Clean markdown (Medium) Performance Comparison
However, DeepSeek-V3.1 struggled with the uncommon TypeScript narrowing task, scoring only 1 out of 10. The task requires fixing a tricky type error, and the model failed to produce a working solution in both of its attempts.
TypeScript narrowing (Uncommon) Performance Comparison
This is a common failure point for many open-source models, highlighting a gap in handling advanced or unusual programming patterns.
Here is a summary of the model's ratings across all tasks, compared to other top models:
Note that we are unable to test DeepSeek V3 (New) on the new tasks since it was deprecated on 21 August 2025.
Other Notable Observations
The model's weaknesses were also apparent in other tasks.
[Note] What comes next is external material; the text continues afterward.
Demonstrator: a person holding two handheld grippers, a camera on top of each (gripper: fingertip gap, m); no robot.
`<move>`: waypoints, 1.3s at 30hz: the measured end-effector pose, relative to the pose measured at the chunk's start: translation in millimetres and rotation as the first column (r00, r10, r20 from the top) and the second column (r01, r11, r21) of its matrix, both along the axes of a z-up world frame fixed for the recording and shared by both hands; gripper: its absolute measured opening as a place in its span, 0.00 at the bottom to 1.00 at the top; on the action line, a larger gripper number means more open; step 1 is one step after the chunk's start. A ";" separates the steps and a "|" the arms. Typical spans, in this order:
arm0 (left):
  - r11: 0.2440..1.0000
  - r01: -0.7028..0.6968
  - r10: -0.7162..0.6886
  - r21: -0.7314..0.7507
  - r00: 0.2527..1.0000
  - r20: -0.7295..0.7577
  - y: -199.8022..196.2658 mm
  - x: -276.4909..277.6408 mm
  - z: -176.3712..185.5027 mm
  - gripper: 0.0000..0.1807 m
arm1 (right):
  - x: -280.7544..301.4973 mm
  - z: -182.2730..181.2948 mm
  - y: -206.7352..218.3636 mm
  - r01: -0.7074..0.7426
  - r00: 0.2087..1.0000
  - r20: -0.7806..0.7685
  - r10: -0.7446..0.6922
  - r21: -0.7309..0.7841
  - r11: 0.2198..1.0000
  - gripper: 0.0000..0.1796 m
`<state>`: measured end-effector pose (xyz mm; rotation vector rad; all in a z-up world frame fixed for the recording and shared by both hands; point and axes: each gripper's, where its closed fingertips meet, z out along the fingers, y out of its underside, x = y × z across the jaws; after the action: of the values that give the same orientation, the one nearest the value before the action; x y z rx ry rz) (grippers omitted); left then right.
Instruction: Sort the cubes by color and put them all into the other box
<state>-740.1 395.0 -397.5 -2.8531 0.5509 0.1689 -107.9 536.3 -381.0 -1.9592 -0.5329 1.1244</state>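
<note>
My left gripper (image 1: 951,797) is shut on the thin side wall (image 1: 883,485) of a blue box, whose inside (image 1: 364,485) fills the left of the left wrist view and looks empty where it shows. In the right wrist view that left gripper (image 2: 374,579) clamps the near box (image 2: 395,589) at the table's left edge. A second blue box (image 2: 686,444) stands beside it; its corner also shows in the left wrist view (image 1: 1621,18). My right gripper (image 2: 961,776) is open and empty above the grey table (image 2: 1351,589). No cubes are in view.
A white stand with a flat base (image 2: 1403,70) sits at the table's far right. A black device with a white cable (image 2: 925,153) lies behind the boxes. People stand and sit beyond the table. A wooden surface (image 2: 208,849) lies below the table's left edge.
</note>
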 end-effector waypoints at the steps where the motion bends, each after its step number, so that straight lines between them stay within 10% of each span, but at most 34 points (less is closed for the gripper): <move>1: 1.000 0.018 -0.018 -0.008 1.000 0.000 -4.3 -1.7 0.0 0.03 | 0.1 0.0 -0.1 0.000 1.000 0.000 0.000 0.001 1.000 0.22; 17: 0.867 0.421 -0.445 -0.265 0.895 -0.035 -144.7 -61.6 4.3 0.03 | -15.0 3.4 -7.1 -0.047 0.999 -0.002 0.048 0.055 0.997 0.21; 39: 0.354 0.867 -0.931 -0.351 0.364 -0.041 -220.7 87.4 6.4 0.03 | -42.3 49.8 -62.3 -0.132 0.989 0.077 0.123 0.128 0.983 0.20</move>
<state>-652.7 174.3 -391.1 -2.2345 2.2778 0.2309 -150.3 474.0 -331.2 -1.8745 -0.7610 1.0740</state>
On the Tailwind CSS V3 bug-fixing challenge, it failed to identify invalid classes for z-index
(z-60
and z-70
), scoring just 1 out of 10. This is a task that is very easy for other top coding models.
For the benchmark visualization task, it produced a vertical line chart that is very difficult to read, earning a low score of 5.5.
It is particularly interesting that the visualization generated by the model was very close to Horizon Alpha's output:
Horizon Alpha is an early checkpoint of GPT-5 that was released as a stealth model.
Furthermore, DeepSeek-V3.1 showed poor instruction-following on a simple Next.js feature addition task. We tried 3 prompt variations, explicitly asking for only the code that needs to be changed, but the model repeatedly outputted the entire file. This stubbornness resulted in a lower score compared to its predecessor and other models that followed instructions correctly.
Conclusion
DeepSeek-V3.1's coding performance was mixed, with some areas showing strong capabilities and others struggling significantly. It is far from the best coding model we have tested, and even showed signs of regression compared to its predecessor on some tasks.
If you are looking for a good coding model, we continue to recommend using Claude Sonnet 4 (top coding model that is affordable) or Qwen3 Coder (open-source, cheap and good agentic coding capability). Check out our evaluations results for the test results for the latest coding models.
This evaluation was conducted using 16x Eval, a desktop application that helps you systematically test and compare AI models.
16x Eval makes it easy to run standardized evaluations across multiple models and providers, analyze response quality, and understand each model's strengths and weaknesses for your specific use cases.
Evaluation Methodology: All ratings in this evaluation are human ratings based on a set of criteria, including but not limited to correctness, completeness, code quality, creativity, and adherence to instructions.
Prompt variations are used on a best-effort basis to perform style control across models.